Pineda: “We will put more desire into the things that we do”

Atlanta United FC v New York City FC Photo by Ira L. Black - Corbis/Getty Images

Sometimes, you need to meet your foil and be utterly embarrassed by them to truly understand and address your core weaknesses. For Atlanta United, that foil came in the form of a disciplined and self-less Austin FC side that utterly embarrassed Atlanta in front of its home fans. Unlike the disjointed individual-dominated product Atlanta consistently trots onto the pitch, Austin reminded Atlanta fans what it looks like to have a clear philosophy and a group of teammates who are capable of operating as a unit. They were remarkably efficient in their system and laid bare Atlanta’s lack of discipline, mental weakness, and overall lack of cohesion that has hindered the development of any kind of real system. As many have correctly surmised, this is a collection of individuals who just so happen to share a field together. They are not a team.

After the match, the players and staff held a nearly two-hour meeting in the locker room away from the cameras and microphones of the media. There were inconvenient truths that needed to be said and the pain was finally great enough that any discomfort that came with harsh honesty paled in comparison to the deep collective shame that came with such a humbling defeat.

When Gonzalo Pineda entered the press conference, he still radiated with the intensity of what had transpired in the other room. With a contrite humility, he accepted full responsibility for the loss, apologizing to the fans and the media. With an earnest certainty in his eyes, he promised that he and the team will do better.

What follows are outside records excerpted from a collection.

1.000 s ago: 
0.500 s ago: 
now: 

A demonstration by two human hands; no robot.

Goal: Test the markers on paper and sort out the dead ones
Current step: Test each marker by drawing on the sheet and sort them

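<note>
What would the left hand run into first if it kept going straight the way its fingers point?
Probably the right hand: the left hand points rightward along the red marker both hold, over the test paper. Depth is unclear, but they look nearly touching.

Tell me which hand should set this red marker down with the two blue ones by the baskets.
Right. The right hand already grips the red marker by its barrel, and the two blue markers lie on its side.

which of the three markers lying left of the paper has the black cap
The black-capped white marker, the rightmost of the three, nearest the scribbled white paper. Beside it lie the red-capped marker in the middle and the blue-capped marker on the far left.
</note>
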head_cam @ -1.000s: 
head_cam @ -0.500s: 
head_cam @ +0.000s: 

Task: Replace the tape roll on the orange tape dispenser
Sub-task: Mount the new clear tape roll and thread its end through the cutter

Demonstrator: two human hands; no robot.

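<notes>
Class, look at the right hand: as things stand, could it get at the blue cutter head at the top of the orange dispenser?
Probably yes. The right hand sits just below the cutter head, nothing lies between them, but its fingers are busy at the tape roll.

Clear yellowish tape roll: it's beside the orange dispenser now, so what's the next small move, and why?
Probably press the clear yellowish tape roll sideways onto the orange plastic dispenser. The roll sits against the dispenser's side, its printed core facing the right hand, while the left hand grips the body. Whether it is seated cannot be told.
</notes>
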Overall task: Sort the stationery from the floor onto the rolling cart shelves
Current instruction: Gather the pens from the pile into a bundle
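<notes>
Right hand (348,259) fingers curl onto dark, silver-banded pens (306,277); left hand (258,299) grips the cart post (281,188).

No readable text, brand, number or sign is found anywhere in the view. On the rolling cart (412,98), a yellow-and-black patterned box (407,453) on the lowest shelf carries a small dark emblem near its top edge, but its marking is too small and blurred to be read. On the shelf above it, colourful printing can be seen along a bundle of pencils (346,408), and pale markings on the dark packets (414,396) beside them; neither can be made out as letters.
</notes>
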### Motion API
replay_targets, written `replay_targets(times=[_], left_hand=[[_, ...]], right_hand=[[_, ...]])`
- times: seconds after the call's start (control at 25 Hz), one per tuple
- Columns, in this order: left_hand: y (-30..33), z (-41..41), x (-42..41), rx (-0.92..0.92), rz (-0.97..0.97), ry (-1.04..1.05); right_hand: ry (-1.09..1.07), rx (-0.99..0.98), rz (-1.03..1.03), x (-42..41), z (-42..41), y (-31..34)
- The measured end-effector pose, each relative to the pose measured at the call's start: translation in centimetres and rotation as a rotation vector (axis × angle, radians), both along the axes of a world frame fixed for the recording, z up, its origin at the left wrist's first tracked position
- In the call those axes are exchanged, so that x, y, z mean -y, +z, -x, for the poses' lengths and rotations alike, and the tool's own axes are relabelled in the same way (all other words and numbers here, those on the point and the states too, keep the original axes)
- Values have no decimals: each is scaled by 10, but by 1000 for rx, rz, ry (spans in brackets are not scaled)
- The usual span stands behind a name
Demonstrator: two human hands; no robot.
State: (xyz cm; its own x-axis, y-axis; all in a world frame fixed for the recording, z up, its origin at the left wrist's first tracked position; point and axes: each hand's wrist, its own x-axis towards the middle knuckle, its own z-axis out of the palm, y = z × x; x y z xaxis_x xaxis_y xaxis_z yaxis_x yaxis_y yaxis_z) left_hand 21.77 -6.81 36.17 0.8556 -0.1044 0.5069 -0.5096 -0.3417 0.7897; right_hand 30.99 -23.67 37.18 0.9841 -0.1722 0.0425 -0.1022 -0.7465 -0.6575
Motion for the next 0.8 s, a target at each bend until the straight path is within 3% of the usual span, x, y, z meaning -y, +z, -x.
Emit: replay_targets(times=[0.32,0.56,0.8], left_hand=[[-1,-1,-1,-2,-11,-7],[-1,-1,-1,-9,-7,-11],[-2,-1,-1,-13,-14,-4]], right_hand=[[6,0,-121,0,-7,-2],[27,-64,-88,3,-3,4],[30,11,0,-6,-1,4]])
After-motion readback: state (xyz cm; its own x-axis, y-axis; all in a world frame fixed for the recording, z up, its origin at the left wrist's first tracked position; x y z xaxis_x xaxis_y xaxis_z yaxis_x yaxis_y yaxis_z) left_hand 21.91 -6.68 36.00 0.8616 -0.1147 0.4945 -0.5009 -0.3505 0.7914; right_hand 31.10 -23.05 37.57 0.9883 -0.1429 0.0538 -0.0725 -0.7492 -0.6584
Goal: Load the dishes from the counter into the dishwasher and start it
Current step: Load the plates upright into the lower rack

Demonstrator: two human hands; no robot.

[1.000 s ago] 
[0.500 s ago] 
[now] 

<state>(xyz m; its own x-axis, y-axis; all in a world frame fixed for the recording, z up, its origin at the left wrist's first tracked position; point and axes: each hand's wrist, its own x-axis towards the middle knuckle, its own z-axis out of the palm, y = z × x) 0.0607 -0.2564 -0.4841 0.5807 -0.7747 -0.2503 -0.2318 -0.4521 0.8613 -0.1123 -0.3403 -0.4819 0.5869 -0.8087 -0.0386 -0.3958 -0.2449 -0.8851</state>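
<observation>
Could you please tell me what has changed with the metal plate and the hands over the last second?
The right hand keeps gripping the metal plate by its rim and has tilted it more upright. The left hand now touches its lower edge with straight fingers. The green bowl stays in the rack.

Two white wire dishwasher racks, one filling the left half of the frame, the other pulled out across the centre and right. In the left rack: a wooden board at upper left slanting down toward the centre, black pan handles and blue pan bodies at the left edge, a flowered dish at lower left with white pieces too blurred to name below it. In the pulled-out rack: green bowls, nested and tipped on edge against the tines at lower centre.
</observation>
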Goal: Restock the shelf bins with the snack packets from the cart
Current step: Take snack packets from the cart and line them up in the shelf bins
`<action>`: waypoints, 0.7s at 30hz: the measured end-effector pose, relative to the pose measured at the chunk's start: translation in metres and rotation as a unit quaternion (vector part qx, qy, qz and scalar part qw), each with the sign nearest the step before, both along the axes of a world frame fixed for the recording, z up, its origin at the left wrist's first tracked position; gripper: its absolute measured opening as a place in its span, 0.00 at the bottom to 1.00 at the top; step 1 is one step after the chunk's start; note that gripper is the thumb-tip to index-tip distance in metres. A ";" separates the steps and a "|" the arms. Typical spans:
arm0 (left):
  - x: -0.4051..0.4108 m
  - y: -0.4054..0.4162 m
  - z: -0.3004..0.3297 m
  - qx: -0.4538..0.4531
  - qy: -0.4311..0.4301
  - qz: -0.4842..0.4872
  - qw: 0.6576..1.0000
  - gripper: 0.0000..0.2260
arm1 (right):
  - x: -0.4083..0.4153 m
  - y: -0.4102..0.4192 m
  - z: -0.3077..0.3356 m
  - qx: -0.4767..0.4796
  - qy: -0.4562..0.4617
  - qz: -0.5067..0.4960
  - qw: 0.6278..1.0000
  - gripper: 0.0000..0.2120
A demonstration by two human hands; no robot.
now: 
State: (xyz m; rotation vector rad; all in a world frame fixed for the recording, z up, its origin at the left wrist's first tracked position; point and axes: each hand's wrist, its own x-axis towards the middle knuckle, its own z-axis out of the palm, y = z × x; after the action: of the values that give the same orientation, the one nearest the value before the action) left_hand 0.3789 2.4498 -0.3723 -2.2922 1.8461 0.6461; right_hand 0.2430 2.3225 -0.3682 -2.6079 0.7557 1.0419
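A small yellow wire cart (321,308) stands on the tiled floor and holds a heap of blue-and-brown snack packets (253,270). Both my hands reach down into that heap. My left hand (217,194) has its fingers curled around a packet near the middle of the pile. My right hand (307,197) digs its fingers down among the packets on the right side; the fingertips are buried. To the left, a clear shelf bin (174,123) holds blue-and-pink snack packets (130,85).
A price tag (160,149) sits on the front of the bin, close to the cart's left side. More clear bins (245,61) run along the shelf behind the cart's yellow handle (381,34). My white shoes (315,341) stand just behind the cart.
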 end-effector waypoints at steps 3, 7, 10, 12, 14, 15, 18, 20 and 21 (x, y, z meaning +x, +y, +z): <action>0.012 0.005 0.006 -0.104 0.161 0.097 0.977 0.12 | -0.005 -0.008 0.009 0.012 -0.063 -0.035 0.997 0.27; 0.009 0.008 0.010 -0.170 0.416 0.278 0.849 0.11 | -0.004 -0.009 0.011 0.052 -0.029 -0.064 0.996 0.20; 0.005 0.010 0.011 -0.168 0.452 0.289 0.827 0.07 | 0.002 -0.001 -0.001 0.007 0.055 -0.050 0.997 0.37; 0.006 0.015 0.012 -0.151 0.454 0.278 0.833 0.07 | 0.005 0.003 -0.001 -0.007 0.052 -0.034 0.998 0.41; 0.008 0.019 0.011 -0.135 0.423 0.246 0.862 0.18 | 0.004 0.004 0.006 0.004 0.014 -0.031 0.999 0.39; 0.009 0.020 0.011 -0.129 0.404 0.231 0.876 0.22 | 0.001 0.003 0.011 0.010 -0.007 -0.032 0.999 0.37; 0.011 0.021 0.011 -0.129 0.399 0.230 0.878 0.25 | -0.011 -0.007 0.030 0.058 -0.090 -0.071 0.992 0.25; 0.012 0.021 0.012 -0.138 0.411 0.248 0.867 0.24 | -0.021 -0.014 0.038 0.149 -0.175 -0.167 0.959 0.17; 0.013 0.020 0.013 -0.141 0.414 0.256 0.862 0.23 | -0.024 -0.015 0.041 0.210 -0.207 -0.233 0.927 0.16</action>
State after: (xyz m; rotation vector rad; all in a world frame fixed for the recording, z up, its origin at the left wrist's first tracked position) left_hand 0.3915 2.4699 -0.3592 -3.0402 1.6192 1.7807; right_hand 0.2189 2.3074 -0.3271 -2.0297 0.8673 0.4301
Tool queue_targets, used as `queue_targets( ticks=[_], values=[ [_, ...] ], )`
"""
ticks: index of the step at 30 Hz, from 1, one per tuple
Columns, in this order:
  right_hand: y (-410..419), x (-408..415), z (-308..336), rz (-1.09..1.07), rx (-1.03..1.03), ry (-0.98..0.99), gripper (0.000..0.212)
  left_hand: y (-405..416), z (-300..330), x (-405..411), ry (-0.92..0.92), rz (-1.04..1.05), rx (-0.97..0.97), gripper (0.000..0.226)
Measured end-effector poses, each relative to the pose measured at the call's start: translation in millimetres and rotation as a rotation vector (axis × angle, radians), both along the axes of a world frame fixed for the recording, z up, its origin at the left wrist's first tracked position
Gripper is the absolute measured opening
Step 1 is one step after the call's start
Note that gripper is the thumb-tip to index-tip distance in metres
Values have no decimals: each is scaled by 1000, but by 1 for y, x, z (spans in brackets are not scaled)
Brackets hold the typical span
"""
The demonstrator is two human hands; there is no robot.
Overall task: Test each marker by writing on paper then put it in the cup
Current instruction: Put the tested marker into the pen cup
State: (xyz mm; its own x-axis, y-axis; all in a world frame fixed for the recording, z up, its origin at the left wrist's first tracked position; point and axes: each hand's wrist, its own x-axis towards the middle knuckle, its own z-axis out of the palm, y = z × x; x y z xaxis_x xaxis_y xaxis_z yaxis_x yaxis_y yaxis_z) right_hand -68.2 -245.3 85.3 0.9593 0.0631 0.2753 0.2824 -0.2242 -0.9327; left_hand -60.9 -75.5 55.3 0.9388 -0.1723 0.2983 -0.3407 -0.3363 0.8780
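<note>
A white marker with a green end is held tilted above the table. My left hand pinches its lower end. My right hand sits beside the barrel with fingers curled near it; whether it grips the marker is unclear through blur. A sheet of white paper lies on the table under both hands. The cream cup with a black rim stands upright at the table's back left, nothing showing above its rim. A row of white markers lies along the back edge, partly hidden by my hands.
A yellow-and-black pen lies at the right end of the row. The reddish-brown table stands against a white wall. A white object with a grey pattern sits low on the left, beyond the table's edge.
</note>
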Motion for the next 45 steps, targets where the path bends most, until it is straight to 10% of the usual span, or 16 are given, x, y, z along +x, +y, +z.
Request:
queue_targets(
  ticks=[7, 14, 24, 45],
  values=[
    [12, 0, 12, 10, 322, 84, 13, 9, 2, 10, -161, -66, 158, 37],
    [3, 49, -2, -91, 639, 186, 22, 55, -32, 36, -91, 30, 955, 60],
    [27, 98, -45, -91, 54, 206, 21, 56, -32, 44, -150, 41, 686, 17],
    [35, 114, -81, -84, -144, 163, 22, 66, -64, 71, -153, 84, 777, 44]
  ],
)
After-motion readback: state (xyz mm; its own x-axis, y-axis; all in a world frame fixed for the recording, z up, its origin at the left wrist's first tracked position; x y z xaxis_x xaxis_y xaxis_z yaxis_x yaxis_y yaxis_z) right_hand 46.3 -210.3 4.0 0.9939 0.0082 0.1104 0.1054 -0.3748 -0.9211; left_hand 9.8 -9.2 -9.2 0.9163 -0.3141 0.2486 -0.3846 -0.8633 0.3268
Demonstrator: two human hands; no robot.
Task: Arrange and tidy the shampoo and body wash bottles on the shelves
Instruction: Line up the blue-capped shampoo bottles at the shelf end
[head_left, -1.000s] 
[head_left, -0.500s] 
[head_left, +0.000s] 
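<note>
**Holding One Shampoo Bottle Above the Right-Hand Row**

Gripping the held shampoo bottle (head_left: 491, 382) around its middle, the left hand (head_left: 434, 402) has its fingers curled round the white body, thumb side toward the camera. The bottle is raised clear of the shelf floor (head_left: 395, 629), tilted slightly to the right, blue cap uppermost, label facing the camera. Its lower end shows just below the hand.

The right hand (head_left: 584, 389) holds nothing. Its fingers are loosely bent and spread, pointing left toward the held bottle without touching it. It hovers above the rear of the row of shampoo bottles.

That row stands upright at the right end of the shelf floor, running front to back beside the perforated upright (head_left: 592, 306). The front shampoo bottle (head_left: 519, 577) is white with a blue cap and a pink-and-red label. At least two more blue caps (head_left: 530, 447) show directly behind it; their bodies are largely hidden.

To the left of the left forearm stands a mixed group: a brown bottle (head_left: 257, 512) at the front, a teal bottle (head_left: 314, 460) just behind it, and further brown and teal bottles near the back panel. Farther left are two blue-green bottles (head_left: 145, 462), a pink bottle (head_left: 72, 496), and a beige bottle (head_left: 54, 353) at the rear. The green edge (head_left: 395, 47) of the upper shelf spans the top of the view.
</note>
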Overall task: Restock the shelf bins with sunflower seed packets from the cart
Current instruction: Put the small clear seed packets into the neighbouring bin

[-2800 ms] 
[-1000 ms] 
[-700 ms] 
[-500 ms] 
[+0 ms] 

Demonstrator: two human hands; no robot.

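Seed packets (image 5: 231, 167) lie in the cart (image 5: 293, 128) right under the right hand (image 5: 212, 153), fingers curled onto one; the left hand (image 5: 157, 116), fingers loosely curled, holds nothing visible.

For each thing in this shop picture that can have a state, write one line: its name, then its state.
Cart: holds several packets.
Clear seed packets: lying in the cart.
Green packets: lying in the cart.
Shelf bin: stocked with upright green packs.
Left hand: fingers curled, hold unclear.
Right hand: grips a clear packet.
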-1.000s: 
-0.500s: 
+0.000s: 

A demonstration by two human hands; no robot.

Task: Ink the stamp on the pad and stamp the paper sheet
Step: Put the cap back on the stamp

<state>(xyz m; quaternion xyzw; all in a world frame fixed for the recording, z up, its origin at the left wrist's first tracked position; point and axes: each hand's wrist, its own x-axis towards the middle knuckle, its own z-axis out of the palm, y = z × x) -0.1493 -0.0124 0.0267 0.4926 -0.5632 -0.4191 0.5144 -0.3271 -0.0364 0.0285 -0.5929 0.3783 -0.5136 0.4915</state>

Immediately he was met by the question on everyone’s mind. “How would you do better?”

“We are going to put more desire into the things that we do,” he said. “I want to start with better choices in the line-ups and I’m going to make sure everybody fights. That’s what I’m going to do.”

Pineda declined to get into specifics initially about how the club would fight better leading up to the next match, but he shared that he has already begun that process. He admitted that it is no secret that the defense has been a major problem in the club’s lack of results.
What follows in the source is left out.